◆ What is required: Among the entries below, only the lines starting at the one with "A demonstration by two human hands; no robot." and ending at the one with "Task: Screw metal", both included, are to be printed exactly.

◆ Extracted material:
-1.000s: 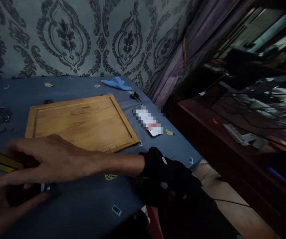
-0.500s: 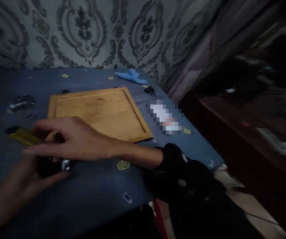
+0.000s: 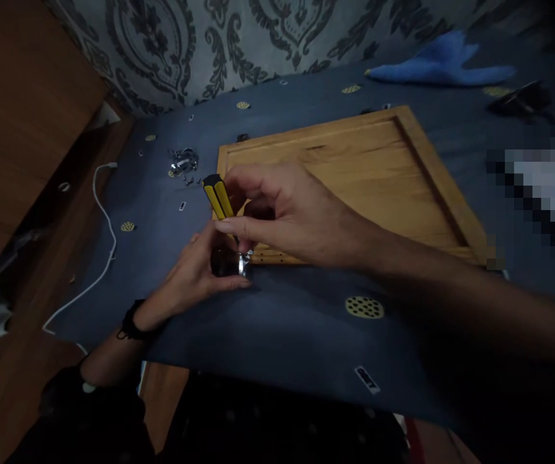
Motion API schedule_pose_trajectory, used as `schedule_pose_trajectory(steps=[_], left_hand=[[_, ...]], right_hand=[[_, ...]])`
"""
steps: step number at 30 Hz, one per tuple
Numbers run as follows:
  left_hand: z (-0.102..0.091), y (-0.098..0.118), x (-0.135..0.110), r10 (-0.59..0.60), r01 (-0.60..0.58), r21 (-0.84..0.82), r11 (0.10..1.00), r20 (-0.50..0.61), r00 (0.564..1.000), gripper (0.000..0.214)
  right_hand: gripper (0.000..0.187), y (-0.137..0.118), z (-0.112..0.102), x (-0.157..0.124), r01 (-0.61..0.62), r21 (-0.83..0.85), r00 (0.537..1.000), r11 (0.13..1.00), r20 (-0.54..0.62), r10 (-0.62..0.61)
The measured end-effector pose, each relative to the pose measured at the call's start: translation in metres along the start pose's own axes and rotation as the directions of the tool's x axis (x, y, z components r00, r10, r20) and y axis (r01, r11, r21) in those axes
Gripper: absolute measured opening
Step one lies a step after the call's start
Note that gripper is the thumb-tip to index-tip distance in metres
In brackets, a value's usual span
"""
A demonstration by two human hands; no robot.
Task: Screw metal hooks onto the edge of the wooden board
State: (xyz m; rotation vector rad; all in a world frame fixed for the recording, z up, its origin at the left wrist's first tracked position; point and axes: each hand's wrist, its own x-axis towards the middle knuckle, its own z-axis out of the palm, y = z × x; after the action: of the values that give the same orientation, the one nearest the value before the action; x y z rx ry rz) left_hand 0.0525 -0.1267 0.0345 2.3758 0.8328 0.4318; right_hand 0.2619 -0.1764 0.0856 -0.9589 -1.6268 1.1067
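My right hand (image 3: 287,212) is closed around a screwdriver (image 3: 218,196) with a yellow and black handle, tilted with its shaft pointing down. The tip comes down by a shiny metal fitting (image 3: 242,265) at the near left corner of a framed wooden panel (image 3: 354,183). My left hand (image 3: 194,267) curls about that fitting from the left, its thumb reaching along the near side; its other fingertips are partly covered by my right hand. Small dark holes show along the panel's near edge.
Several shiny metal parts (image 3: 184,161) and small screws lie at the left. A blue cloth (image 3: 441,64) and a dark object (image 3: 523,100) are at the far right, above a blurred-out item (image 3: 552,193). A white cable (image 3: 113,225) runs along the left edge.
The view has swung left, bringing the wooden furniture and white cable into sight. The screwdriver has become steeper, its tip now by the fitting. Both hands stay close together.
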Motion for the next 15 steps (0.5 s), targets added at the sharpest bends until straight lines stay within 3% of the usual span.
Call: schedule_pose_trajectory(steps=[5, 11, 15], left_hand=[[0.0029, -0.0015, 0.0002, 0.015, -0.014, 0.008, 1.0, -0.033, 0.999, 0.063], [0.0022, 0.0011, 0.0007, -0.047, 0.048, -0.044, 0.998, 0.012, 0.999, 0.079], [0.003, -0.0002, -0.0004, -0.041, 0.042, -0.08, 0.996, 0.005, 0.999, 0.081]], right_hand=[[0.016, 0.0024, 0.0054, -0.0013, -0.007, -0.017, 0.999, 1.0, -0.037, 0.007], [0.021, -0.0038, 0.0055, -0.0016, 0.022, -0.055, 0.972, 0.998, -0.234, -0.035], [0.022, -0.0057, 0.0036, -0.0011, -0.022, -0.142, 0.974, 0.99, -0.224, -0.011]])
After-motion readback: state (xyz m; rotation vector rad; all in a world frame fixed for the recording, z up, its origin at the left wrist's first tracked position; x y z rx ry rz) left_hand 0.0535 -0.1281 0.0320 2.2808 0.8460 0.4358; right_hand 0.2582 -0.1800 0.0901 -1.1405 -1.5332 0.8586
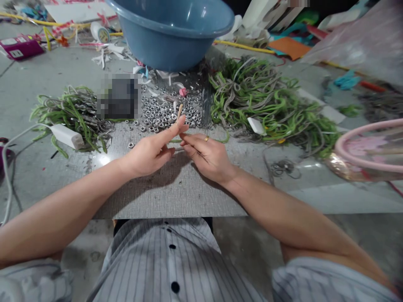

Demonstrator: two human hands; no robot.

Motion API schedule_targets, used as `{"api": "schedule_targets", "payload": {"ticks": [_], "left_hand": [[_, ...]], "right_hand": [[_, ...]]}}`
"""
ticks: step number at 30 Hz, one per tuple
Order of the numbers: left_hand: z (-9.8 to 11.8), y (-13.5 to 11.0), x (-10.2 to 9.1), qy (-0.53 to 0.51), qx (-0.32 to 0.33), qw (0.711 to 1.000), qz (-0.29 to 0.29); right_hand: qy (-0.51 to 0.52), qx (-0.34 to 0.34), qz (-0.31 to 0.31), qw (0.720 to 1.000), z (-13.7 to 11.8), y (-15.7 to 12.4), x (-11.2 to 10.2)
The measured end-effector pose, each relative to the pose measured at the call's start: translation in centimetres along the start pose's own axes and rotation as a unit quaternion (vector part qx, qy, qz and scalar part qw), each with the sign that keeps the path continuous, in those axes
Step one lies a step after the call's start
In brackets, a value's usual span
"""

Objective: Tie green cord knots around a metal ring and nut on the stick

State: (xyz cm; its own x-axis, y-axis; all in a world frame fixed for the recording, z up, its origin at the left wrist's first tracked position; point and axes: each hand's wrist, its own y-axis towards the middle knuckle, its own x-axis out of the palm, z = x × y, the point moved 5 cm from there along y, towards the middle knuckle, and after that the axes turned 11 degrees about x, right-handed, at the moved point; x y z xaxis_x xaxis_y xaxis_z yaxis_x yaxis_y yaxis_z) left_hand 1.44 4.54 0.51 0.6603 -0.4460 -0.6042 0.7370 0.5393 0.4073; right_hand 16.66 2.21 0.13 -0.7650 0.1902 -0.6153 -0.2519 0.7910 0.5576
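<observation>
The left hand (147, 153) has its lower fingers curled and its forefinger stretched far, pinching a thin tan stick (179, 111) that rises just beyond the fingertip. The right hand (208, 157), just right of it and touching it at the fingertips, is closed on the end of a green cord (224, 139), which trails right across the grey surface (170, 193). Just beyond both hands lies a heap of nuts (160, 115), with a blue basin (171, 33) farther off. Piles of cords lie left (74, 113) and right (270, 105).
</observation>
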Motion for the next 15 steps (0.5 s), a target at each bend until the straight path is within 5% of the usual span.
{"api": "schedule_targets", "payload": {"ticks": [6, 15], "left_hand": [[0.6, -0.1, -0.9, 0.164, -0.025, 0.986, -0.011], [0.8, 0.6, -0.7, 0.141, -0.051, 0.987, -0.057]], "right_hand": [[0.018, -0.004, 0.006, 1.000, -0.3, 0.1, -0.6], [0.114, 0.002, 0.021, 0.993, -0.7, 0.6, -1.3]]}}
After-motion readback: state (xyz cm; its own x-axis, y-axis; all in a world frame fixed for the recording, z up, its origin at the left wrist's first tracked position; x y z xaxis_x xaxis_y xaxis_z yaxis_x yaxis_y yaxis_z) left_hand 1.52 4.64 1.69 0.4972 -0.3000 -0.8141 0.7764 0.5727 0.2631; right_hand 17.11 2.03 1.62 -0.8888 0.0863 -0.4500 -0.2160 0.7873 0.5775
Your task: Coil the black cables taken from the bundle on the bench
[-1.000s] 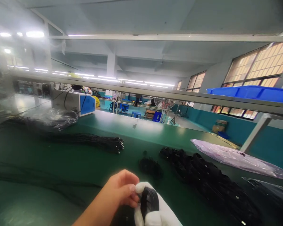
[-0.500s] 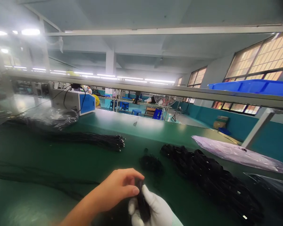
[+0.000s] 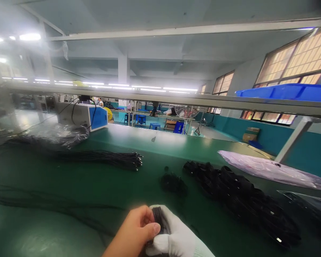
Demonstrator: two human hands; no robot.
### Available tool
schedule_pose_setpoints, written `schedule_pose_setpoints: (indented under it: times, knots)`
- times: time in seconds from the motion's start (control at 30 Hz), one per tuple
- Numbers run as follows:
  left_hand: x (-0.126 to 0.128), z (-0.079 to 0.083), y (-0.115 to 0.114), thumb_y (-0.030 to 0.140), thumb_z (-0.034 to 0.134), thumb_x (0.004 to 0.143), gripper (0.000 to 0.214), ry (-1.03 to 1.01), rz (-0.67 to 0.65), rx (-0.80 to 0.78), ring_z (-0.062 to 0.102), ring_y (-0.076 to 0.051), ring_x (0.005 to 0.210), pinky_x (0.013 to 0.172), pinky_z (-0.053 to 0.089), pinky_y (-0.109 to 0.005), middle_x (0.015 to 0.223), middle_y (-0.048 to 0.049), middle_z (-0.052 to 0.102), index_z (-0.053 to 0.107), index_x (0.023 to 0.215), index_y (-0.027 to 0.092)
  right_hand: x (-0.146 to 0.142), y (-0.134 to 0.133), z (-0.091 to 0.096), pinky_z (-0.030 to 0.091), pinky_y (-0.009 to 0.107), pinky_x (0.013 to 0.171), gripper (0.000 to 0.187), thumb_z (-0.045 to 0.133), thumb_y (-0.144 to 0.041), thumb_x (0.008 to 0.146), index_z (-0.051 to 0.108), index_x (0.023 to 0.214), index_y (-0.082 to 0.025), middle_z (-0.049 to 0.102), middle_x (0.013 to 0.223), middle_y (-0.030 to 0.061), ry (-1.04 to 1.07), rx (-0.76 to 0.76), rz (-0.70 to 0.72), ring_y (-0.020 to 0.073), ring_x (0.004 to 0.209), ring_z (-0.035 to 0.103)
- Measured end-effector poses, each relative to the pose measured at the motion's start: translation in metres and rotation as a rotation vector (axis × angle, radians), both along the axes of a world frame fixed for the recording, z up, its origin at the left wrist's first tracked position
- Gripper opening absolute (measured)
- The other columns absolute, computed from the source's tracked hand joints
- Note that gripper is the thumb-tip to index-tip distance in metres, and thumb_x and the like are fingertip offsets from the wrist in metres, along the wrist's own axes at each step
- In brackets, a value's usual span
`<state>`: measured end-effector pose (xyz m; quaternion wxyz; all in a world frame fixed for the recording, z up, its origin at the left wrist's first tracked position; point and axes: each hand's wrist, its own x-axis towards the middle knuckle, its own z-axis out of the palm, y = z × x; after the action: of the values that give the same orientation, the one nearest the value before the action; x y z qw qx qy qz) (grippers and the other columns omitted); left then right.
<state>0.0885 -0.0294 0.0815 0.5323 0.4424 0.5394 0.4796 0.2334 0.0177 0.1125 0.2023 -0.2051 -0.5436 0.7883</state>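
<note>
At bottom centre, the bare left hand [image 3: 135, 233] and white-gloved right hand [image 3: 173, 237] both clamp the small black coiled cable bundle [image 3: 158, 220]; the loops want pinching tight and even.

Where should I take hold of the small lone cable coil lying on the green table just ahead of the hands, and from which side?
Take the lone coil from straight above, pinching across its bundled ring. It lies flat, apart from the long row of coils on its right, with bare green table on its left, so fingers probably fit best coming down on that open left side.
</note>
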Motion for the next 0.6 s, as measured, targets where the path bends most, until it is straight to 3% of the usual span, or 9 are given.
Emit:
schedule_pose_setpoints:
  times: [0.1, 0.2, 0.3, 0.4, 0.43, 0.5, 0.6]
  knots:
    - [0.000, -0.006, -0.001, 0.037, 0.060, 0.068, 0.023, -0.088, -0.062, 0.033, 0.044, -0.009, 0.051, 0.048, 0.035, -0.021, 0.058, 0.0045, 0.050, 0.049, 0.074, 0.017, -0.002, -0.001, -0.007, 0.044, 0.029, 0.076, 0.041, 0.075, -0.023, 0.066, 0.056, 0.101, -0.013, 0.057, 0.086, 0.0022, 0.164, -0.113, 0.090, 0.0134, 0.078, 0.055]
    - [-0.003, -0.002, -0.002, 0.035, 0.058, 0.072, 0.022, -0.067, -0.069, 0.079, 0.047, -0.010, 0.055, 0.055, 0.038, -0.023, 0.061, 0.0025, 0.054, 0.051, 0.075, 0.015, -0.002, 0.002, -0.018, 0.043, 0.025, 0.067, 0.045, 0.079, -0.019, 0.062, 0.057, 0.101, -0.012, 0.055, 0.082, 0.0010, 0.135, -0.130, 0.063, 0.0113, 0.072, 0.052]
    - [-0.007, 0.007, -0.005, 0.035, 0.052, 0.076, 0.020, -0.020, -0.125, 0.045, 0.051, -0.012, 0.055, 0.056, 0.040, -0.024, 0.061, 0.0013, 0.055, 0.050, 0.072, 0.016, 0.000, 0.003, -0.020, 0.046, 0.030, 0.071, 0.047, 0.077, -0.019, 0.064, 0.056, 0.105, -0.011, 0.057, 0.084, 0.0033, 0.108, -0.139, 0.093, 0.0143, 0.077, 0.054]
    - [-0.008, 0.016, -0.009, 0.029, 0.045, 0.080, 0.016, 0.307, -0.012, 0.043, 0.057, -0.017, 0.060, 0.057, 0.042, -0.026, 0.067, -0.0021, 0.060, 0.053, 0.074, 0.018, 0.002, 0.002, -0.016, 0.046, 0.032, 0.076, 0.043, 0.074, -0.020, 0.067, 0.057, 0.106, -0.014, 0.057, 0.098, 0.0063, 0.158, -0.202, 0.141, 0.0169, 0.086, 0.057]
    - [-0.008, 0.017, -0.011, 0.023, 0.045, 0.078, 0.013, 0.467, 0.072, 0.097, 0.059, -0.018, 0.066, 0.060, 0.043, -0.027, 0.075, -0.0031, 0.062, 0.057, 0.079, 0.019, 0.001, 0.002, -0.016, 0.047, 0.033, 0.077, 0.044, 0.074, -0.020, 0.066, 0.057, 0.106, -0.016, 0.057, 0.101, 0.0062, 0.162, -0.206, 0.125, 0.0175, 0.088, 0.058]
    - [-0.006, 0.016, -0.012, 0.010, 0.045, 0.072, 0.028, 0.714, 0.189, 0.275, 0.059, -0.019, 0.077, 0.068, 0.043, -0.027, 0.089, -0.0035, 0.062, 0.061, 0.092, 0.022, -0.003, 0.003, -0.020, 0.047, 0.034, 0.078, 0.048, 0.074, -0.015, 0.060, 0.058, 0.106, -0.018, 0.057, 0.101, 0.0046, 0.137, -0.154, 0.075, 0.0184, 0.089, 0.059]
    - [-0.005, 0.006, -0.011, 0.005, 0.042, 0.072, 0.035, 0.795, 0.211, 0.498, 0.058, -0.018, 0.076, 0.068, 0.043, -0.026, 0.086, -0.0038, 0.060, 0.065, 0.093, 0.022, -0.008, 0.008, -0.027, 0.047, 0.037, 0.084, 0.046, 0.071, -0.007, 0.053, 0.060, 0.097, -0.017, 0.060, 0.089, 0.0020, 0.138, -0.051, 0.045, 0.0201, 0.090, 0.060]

◆ Result of the exercise:
A demonstration by two human hands; no robot.
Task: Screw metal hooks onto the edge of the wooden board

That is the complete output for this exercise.